According to data released by the People's Bank of China on Tuesday, yuan holdings among Chinese lenders for purchasing foreign exchange stood at 27.36 trillion yuan ($4.4 trillion) at the end of July, a decrease of 24.5 billion yuan from one month earlier.

Lian Ping, chief economist at the Bank of Communications, said tapering off of United States' quantitative easing policies is attributable to the declines, as direction of global capital flows started to change.

"In addition, economic slowdown of China has also made the country less attractive to international capital," Lian said.

He said weaker foreign exchange purchases might continue in the second half, but it's also possible that Chinese economy starts to recover later and thus drive up the purchases for a short period.

Unlike in other Asian countries, such as India, Indonesia and Thailand, the direct financial impact of future tapering-off of round three of quantitative easing in the US on China should be very small, as China does not have an open capital account, said Louis Kuijs, chief China economist at the Royal Bank of Scotland.

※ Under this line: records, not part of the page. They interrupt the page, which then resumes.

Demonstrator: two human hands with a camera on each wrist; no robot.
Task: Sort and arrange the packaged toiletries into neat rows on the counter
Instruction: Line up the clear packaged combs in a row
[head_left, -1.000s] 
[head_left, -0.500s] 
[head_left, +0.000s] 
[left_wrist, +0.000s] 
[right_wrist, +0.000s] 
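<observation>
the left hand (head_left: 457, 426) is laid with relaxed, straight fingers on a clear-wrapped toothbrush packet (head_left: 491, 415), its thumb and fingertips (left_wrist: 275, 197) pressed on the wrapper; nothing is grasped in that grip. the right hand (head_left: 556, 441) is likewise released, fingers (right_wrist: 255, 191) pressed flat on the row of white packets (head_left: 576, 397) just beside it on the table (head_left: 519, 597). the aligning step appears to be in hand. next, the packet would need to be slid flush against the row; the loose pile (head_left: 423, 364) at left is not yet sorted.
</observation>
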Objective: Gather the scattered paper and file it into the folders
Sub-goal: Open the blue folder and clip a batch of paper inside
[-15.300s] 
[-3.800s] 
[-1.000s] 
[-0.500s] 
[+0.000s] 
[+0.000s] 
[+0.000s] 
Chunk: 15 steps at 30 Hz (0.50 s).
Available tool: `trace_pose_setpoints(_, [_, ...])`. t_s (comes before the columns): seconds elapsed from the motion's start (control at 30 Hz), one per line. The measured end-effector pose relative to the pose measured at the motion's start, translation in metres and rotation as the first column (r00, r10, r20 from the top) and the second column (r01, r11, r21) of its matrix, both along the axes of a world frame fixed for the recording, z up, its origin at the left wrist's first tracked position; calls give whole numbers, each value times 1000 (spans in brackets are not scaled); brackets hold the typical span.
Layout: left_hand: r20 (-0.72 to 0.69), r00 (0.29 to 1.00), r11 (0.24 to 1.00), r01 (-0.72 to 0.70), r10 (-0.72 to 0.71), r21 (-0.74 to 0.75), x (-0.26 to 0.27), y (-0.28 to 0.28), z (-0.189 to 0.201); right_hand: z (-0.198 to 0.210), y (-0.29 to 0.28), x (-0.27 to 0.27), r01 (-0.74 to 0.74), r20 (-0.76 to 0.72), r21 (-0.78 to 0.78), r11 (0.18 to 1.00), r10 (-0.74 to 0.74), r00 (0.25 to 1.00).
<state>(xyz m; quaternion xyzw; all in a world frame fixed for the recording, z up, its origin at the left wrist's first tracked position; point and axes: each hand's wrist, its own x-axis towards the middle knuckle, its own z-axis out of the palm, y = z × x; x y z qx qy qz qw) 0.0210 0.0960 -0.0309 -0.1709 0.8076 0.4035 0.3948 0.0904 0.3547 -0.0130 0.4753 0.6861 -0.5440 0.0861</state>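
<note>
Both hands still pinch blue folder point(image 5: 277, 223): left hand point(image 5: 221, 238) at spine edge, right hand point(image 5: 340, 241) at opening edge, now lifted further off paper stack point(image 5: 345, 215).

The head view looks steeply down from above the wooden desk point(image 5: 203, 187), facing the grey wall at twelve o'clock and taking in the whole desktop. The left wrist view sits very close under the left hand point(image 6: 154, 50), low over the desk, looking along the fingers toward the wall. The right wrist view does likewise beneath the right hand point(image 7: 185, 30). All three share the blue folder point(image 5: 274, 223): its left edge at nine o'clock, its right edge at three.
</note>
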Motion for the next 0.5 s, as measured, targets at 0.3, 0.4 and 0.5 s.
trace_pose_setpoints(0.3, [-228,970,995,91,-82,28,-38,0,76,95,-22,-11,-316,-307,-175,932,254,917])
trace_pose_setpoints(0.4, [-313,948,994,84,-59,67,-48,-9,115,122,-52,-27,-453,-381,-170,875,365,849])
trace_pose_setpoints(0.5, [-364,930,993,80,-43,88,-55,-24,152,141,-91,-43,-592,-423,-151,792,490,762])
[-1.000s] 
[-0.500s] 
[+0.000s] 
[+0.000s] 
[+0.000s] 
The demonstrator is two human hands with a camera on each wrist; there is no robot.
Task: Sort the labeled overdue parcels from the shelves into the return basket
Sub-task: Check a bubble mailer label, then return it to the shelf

He said in 2012, China saw an apparent net outflow of financial capital of 3.5 percent of GDP, but a large part of this was actually carried out by Chinese firms — making use of the arbitrage opportunities available to them as a result of the internationalization of the Chinese yuan — rather than being international money.

"These apparent outflows were in part unwound in the first half of 2013 by apparent net financial inflows, in large part again carried out by Chinese companies," Kuijs said.